The kids could hardly wait as the day of Nava's wedding approached.

Then, by the morning of the wedding, somehow they had all heard the shocking news. Evil had once again entered their world. A terrorist had murdered their bride and her father, Dr. David Applebaum.

Ironically, inside the cancer ward the only enemy is the dread disease. Boys and girls, Jews and Arabs - it's hard to distinguish when the kids are bald and wearing pajamas, and when they're all weeping.
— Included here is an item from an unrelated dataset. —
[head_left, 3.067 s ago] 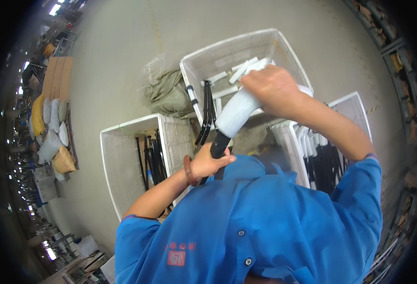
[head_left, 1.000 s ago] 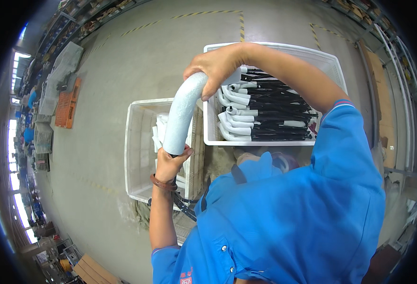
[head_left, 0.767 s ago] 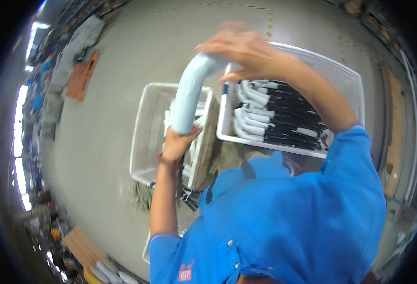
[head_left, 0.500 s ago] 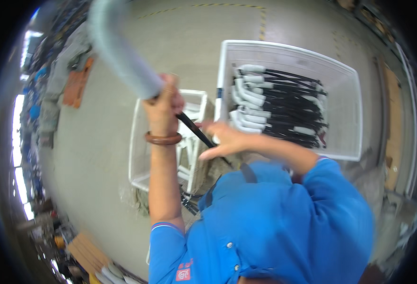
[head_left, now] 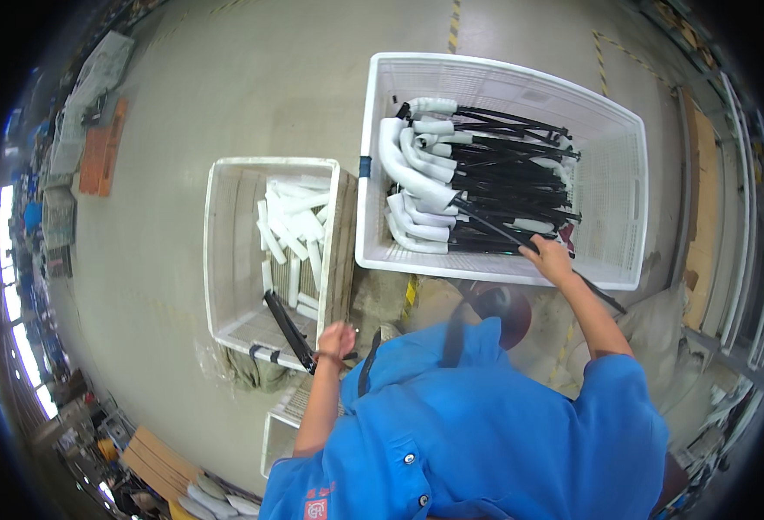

"Repentance, prayer and charity ameliorates the harsh decree," we shout to the heavens in the High Holy day liturgy. We admit our faults and promise to be better. We intensify our prayers. We write checks to charities.

But still we worry. If the harsh decree couldn't be evaded for near-perfect beings like Dina and Nava, how will it be for us? We feel inadequate. The grief is overwhelming, the trepidation immense. Is there one of us who has not felt that way over the past weeks?

Repentance, prayer and charity. We cannot control or understand heavenly judgment, but what we can do is make these words of our lips count on this earth. Repentance must include a determination to use the time allotted us for good. How can we remember Dina and Nava, blessed with hesed, lovingkindness, without recognizing the need to increase our own reservoir of kindness?

Prayer is the opportunity to move closer to the Creator, as we struggle to find meaning in the events around us. That doesn't mean imposing sophomoric explanations for suffering, but bringing ourselves into a more intimate partnership so our lives have more meaning. Prayer must contain within it an effort to align ourselves with the forces of good.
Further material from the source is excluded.